_REQUIRED ACTION_
The listing that follows should be copied in full, exactly as written.

_DATASET SECTION_

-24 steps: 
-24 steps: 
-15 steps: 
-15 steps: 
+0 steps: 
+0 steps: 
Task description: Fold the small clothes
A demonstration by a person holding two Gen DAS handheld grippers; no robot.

_RESPONSE TO THIS TASK_
-24 steps: 
-24 steps: 
-15 steps: 
-15 steps: 
+0 steps: 
+0 steps: 
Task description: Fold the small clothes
A demonstration by a person holding two Gen DAS handheld grippers; no robot.

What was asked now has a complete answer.